Biologiste et photographe, Paul Nicklen est spécialiste des ours, et plus particulièrement des ours polaires. Il espère que le témoignage qu'il vient de livrer va servir à changer les mentalités.

Récemment, ce photojournaliste de National Geographic s'est rendu sur l'île de Baffin au nord du Canada pour réaliser un documentaire en collaboration avec SeaLegacy, une association qui vise à protéger les océans. Dès son arrivée sur place, l'équipe de reporters a été confrontée à une image qui en dit long sur les conséquences du réchauffement climatique. Un ours polaire affamé en lutte pour sa survie. 

"Nous étions debout, en train de pleurer" explique-t-il en se remémorant ce souvenir qui "le hante" comme il l'a également confié sur son compte Instagram.

Cherchant désespérément de la nourriture, l'ursidé éprouve de grandes difficultés à se déplacer, son arrière-train s’affaissant même en raison de l'atrophie de ses muscles. "Il n'était pas vieux mais est probablement mort dans les heures qui suivaient" pense le photographe.

A cette période de l'année, le mammifère devrait pouvoir se déplacer sur de larges espaces glacés, chassant les phoques et autres morses. Au lieu de cela, doit-il se contenter de fouiller dans les déchets des humains pour chercher, en vain, des aliments ne lui permettant même pas de se sustenter. Sa couche de graisse, qui le protège du froid et pouvant lui permettre de rester de longues périodes sans manger, disparaissant alors peu à peu pour en arriver à ces images de détresse animale.

Face à ce constat frappant, des internautes ont interpellé le photographe sur son absence de réactions. "Il est évident que lui venir en aide m'a traversé l'esprit mais ce n'est pas comme si je voyageais avec un pistolet tranquillisant ou 400 pounds (NdlR. environ 181 kilogrammes) de viande de phoque" se justifie-t-il, ajoutant que nourrir les ours blancs est illégal au Canada, et qu'il n'aurait fait que retarder une échéance inévitable.

Pour Paul Nicklen, cette lente et cruelle agonie doit servir de catalyseur à un changement des mentalités. "Nous devons partager les belles choses, mais également les aspects déchirants si nous voulons briser les murs de l'apathie.
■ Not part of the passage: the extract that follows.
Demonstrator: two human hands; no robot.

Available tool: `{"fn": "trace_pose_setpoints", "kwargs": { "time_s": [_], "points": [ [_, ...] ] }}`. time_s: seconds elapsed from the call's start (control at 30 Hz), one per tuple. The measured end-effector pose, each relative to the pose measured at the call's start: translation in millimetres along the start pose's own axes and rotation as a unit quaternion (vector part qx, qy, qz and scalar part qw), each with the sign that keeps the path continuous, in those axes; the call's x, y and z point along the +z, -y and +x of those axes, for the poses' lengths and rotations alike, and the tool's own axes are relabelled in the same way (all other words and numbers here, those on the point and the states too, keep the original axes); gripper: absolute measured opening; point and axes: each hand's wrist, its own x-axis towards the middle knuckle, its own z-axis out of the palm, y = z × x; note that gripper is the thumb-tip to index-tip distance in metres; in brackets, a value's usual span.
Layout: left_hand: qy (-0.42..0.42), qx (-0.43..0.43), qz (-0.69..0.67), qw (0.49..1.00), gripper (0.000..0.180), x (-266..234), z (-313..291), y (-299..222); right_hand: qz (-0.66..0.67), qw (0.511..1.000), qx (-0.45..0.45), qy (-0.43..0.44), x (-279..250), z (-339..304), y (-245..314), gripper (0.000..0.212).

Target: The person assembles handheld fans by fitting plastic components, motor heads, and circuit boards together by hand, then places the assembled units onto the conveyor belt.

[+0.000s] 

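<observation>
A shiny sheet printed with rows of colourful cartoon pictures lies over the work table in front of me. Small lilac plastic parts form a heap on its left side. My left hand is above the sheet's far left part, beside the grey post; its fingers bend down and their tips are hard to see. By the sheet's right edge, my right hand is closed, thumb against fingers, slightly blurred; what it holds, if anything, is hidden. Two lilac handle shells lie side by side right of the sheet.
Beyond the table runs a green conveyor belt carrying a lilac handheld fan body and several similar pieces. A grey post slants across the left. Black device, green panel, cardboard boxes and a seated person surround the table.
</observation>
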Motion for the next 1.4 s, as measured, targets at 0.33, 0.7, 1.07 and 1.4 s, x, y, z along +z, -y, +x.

Quand les scientifiques affirment que les ours vont disparaître, je veux que les gens se rendent compte de quoi un ours affamé a l'air."

Et pour endiguer le phénomène, le photojournaliste n'y va pas par quatre chemins. "Il faut réduire notre empreinte carbone, se nourrir correctement, arrêter d'abattre nos forêts et commencer à placer la Terre, notre maison, avant toute autre chose.

Sans quoi, cette image d'un ours agonisant se répétera avec les quelque 25.000 encore en vie, avant que l'espèce, plus que jamais en voie de disparition, ne s'éteigne.